How to complete this task: Among the lines below, keep only those from the one containing "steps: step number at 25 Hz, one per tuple" through the one containing "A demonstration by", and reproduce them exactly.
● ● ●
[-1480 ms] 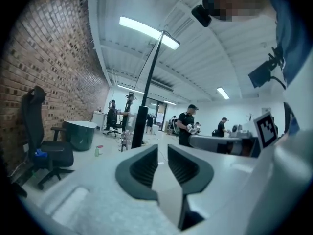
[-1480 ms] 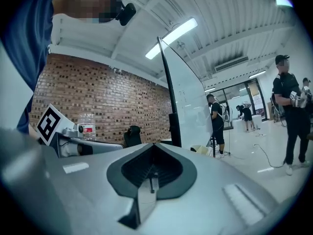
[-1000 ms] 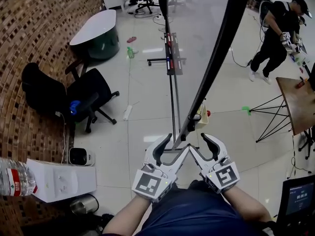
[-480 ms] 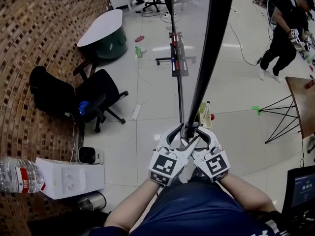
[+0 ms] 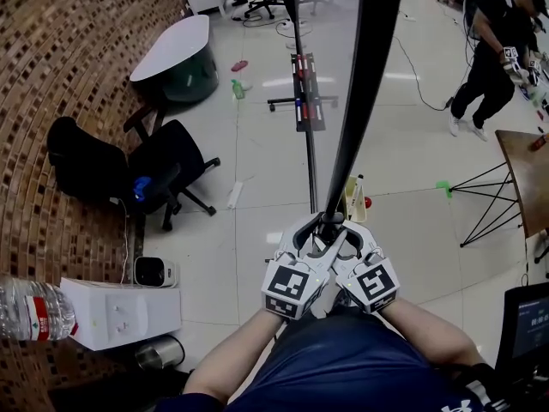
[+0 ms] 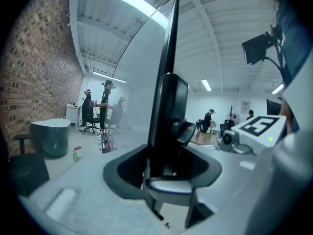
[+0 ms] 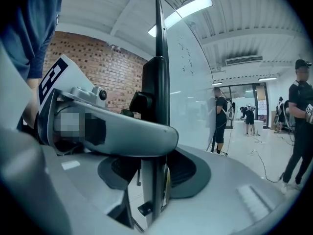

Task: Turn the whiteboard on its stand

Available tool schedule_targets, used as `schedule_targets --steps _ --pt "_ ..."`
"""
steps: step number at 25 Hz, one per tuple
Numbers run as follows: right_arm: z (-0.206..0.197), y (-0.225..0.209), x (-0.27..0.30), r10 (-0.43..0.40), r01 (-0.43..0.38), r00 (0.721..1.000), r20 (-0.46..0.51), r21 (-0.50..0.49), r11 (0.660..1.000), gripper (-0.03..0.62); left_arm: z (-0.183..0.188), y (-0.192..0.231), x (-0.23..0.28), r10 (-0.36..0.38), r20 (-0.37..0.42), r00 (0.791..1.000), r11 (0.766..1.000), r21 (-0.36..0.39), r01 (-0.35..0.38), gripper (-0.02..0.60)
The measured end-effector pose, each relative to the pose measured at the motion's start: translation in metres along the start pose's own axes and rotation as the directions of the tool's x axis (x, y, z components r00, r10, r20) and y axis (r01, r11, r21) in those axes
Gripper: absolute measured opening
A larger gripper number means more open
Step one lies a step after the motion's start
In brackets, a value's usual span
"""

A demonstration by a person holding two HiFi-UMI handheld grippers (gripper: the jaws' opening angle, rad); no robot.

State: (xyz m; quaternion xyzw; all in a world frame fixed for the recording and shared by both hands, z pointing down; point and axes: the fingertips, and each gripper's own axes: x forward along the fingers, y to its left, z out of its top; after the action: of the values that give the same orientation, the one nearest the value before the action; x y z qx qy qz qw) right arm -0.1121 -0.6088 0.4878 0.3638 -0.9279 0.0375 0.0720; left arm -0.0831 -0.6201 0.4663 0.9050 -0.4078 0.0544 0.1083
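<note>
The whiteboard stands edge-on before me, its black frame running down to my hands and its stand pole dropping to a foot with a marker tray. My left gripper and right gripper meet at the frame's near lower edge, one from each side. Both pairs of jaws have just been closing, and the frame is between them. In the left gripper view the frame sits in the left gripper. In the right gripper view the frame sits in the right gripper, and the left gripper crosses in front.
A black office chair, a white box and a water bottle lie left by the brick wall. A round table stands far left. Right are a person, a wooden table and a screen.
A second ago both grippers stood wide open and apart just short of the frame. They have since moved in and closed around its edge; little has shifted in the last half second.
</note>
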Motion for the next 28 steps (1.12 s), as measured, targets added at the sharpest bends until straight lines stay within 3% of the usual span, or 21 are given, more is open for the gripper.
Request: schedule_targets --steps 14,28 --pt "0.002 0.011 -0.030 -0.002 0.002 1.000 -0.009 0.007 1.000 0.161 -0.004 -0.030 -0.010 -0.004 0.024 1.000 1.000 -0.028 0.005 0.212" --pt "-0.017 0.049 -0.066 -0.001 0.001 1.000 -0.015 0.018 1.000 0.160 -0.016 -0.067 -0.051 0.021 0.033 0.999 0.998 -0.066 -0.019 0.204"
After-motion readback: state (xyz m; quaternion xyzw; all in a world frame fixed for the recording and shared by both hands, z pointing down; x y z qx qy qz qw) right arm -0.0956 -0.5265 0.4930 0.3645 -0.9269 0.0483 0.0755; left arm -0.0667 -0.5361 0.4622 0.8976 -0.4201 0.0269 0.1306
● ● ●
Exercise response:
steps: step number at 25 Hz, one per tuple
Numbers run as follows: right_arm: z (-0.206..0.197), y (-0.225..0.209), x (-0.27..0.30), r10 (-0.43..0.40), r01 (-0.43..0.38), r00 (0.721..1.000), r20 (-0.46..0.51), r21 (-0.50..0.49), r11 (0.660..1.000), gripper (-0.03..0.62); left_arm: z (-0.183..0.188), y (-0.192..0.231), x (-0.23..0.28), r10 (-0.36..0.38), r20 (-0.37..0.42), r00 (0.791..1.000), r11 (0.766..1.000), r21 (-0.36..0.39), r01 (-0.35..0.38), gripper (-0.02..0.60)
The measured end-effector pose, each relative to the pose measured at the motion's start: translation in metres along the start pose's own axes and rotation as the directions of the tool's x axis (x, y, z components r00, r10, r20) and y axis (r01, r11, r21) in those axes
Gripper: absolute measured opening
A larger gripper number means more open
Step one lies a step after the motion's start
In brackets, a value's usual span
"""

A demonstration by a person holding two HiFi-UMI handheld grippers (gripper: the jaws' opening angle, rad); no robot.

The required output has been given in full.